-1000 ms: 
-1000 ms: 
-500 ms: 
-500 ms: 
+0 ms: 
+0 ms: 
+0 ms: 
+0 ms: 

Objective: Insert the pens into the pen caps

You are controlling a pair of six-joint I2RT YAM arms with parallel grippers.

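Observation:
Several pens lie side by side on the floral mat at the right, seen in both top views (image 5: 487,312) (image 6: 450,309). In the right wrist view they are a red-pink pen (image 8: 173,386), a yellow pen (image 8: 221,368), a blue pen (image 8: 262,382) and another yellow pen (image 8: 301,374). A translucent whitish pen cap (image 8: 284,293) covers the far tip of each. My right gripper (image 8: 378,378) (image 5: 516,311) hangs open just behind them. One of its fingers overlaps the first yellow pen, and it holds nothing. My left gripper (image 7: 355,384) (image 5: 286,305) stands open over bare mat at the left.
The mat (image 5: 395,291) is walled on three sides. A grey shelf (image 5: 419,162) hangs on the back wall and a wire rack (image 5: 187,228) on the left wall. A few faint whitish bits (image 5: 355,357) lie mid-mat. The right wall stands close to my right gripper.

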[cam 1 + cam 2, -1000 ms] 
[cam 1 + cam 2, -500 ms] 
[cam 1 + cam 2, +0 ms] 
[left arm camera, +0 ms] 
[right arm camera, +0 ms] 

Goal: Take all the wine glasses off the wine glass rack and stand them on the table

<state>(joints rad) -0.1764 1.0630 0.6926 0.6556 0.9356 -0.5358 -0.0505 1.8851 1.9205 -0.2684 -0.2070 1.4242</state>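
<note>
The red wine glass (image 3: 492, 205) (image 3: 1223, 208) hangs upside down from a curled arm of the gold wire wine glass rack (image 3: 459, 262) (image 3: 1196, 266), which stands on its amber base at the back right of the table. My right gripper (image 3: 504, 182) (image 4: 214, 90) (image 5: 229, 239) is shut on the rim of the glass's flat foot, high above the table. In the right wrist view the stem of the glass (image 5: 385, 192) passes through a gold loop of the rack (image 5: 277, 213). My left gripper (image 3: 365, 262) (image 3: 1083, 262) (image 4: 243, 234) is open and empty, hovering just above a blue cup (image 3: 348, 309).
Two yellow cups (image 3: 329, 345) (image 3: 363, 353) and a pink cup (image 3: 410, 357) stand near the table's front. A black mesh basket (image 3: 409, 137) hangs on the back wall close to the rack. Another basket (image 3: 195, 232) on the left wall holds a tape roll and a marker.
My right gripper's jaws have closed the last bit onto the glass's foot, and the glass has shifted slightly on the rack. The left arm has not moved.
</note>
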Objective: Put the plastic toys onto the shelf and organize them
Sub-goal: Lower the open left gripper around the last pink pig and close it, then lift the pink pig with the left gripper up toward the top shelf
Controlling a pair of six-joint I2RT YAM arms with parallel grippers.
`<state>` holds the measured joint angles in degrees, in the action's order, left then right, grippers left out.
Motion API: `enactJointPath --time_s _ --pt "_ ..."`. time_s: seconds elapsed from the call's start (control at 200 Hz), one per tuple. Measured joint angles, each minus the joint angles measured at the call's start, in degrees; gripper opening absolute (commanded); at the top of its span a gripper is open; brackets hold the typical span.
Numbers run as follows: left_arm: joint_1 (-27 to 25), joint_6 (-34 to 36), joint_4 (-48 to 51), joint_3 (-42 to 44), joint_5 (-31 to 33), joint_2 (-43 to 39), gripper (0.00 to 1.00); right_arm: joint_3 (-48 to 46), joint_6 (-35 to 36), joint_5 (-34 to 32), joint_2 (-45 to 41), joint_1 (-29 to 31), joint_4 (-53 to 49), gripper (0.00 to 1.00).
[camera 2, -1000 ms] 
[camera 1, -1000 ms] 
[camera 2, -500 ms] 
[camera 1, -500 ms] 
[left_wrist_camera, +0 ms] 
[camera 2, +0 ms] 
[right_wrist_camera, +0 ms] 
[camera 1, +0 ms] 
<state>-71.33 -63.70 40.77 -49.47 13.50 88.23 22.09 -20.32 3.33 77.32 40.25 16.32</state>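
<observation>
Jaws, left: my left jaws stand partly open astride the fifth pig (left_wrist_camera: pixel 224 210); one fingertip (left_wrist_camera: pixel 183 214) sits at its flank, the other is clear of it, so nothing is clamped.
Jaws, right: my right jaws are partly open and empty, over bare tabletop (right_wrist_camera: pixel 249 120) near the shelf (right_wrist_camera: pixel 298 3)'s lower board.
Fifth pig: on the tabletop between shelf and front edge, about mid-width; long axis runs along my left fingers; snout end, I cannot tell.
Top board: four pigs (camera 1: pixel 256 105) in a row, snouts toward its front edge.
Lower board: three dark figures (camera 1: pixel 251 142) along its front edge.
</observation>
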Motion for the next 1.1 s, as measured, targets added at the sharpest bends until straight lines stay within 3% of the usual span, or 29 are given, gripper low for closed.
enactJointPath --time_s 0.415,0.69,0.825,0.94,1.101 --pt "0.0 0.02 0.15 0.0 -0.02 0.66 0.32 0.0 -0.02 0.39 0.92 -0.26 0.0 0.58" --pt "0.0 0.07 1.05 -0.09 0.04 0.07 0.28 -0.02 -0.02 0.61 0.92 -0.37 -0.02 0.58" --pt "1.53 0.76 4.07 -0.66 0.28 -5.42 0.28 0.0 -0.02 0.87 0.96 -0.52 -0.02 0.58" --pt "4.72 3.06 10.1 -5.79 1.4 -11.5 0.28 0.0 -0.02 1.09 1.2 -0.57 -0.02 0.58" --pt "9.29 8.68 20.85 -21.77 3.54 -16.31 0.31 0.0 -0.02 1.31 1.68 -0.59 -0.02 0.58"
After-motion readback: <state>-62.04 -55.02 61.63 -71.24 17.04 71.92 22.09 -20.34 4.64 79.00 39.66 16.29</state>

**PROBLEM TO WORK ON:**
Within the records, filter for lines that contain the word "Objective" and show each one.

**ANSWER FOR THE TASK:**
Objective: Insert the pens into the pen caps
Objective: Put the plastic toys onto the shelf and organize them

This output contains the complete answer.